**Problem details**
Take the data below and extract the lines from the one with "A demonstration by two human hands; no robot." to the one with "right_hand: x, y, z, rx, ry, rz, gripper", inclusive, exactly as written.

________________

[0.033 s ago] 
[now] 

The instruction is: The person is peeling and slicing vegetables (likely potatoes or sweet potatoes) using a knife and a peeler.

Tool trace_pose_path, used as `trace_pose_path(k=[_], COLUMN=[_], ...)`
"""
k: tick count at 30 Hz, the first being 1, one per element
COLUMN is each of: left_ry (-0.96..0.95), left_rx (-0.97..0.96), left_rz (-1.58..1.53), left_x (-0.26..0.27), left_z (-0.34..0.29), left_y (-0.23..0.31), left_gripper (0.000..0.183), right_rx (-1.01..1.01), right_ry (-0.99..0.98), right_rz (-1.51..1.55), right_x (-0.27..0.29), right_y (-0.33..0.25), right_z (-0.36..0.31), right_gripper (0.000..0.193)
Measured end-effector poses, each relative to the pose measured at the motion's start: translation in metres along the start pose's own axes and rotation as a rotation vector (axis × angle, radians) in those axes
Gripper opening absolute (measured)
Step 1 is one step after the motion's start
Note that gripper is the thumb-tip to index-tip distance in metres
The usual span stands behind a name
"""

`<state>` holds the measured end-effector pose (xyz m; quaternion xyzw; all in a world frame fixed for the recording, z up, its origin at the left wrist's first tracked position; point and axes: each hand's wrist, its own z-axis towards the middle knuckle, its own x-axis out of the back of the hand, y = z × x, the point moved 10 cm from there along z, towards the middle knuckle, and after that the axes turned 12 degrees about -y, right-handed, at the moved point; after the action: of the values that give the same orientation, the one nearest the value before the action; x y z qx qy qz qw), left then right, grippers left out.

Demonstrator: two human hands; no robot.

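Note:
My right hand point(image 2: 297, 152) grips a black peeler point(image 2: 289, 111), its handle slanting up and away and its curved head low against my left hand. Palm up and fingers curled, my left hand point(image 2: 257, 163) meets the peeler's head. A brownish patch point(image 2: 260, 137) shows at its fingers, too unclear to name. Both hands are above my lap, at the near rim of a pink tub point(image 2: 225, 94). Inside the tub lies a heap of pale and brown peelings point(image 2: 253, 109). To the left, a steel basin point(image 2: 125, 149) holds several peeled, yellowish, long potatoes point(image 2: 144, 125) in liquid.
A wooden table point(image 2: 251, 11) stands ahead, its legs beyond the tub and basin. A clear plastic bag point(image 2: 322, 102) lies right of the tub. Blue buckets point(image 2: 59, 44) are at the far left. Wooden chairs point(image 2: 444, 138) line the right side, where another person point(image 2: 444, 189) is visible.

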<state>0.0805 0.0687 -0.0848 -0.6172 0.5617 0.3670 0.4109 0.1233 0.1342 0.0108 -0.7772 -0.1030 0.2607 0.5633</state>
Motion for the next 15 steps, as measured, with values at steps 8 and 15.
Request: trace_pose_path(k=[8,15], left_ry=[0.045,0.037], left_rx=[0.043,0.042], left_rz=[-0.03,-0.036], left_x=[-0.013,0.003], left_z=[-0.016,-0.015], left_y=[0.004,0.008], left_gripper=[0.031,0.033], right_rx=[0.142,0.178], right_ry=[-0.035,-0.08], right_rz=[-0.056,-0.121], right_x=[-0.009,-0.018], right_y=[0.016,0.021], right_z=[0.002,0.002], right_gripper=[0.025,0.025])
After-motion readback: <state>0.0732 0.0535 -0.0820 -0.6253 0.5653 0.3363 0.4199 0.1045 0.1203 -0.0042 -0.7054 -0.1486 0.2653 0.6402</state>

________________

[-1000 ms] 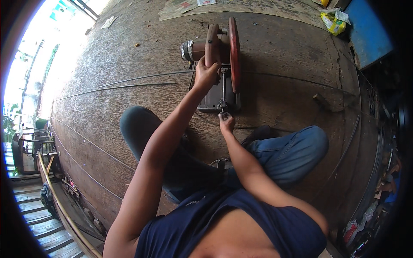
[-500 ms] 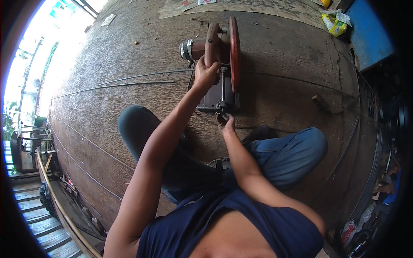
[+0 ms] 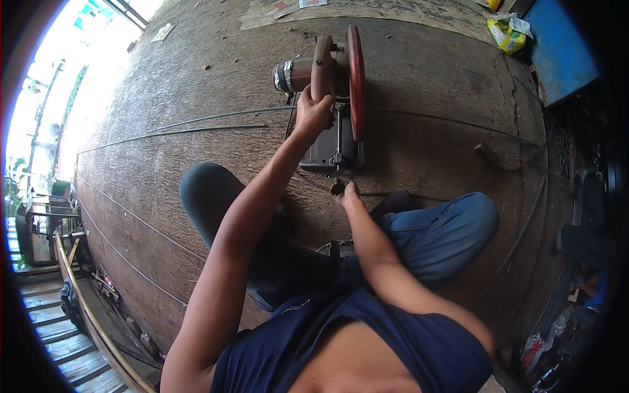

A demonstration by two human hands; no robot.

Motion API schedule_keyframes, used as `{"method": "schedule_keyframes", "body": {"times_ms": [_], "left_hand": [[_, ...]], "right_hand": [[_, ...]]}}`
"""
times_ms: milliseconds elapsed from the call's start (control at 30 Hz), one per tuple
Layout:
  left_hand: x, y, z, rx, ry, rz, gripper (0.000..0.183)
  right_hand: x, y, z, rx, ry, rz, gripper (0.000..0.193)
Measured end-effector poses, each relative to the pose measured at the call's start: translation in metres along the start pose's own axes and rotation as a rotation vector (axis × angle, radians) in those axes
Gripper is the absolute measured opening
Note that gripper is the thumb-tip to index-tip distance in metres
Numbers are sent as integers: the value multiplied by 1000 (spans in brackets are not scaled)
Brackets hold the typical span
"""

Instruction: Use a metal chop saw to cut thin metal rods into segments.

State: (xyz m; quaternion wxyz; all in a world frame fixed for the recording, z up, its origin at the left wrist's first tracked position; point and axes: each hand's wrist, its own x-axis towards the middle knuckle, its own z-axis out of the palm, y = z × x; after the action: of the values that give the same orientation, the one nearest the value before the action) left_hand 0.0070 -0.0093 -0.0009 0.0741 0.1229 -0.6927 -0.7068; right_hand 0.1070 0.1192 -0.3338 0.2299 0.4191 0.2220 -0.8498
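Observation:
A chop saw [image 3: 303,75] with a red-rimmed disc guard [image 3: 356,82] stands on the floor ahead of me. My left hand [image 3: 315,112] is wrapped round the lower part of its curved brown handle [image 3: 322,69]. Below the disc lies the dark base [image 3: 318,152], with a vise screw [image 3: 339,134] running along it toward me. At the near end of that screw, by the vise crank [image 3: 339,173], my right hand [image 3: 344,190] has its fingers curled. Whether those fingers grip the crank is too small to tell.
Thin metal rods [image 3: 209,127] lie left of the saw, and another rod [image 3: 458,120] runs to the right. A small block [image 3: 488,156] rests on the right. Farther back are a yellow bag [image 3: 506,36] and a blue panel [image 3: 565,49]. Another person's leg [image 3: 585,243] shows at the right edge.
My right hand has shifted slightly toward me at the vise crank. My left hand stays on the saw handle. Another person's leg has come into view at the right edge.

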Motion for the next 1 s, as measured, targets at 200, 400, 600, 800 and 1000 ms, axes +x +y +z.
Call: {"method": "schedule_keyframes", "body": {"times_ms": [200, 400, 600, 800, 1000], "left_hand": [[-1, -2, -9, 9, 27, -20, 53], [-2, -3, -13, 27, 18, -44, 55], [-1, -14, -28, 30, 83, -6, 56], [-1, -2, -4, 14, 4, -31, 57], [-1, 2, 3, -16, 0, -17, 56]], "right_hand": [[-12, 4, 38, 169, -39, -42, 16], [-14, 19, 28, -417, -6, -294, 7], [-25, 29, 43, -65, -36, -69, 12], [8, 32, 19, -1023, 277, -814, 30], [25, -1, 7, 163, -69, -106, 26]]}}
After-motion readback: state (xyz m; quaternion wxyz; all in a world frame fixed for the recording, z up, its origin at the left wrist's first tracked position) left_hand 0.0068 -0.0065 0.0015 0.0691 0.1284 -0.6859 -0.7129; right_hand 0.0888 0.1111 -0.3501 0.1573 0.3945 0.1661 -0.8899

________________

**Result for this task**
A demonstration by two human hands; no robot.

Motion API schedule_keyframes, used as `{"method": "schedule_keyframes", "body": {"times_ms": [_], "left_hand": [[_, ...]], "right_hand": [[_, ...]]}}`
"""
times_ms: milliseconds elapsed from the call's start (control at 30 Hz), one per tuple
Layout:
  left_hand: x, y, z, rx, ry, rz, gripper (0.000..0.183)
  right_hand: x, y, z, rx, ry, rz, gripper (0.000..0.193)

The answer to this exercise has been written out completely.